Anna doit profiter de ses vacances dans son village breton pour faire sa confirmation et s’engager ainsi définitivement dans la foi catholique. A son arrivée, elle apprend que son père a quitté sa mère. Cette dernière s’est réfugiée dans la religionet ressent une attirance pour un prêtre qui est aussi un ami d’enfance tandis qu’Anna elle-même fait la connaissance d’un jeune garçon.
Les têtes d'affiche
Katell Quillévéré a réalisé de nombreux courts-métrages. Un poison violent, son premier «long» a été très remarqué à Cannes où il a été montré à la Quinzaine des réalisateurs.
Clara Augarde a été sélectionnée par la réalisatrice parmi quatre cents adolescentes.
On a un peu oublié que Wanda Ribeiro de Vasconcelos est le vrai nom de Lio qui s’est régulièrement illustrée au cinéma après avoir fait ses débuts sur grand écran avec Les années 80 (1983) de Chantal Ackerman. On l’a vue cette année dans La robe du soir de Myriam Aziza.

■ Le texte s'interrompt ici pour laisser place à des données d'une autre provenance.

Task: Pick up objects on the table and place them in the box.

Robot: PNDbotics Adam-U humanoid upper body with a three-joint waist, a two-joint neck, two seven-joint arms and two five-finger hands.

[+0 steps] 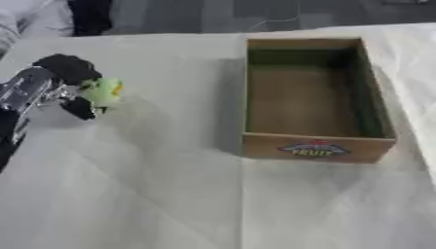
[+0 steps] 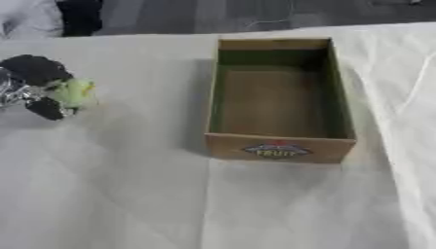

Stefano Casetti a été découvert dans Roberto Succo (2001) de Cédric Kahn.
Backstage
Le titre «Un poison violent» est inspiré par une chanson de Serge Gainsbourg qui définissait ainsi le sentiment amoureux. La réalisatrice a tourné son film en Bretagne et dans les Pays de La Loire. Elle a recruté de nombreux seconds rôles sur Internet. Stefano Casetto s’est formé à son rôle en travaillant avec un prêtre parisien pour bien maîtriser tous les rituels de la religion catholique. Le film a remporté le Prix Jean-Vigo 2010.
Film sensible et maîtrisé
Ce beau film sensible plonge dans la psychologie d’une toute jeune fille qui se découvre adolescente en revenant dans le village de son enfance. Les premiers émois sensuels de l’héroïne, brillamment interprétée par la débutante Clara Augarde, sont filmés de façon pudique par une réalisatrice maîtrisant parfaitement un sujet délicat. Sa famille et ses proches (joués par Lio, Stefano Casetti et Michel Galabru) achèvent d’apporter à cette réflexion sur la foi une liberté de ton confirmant qu’une cinéaste prometteuse est née.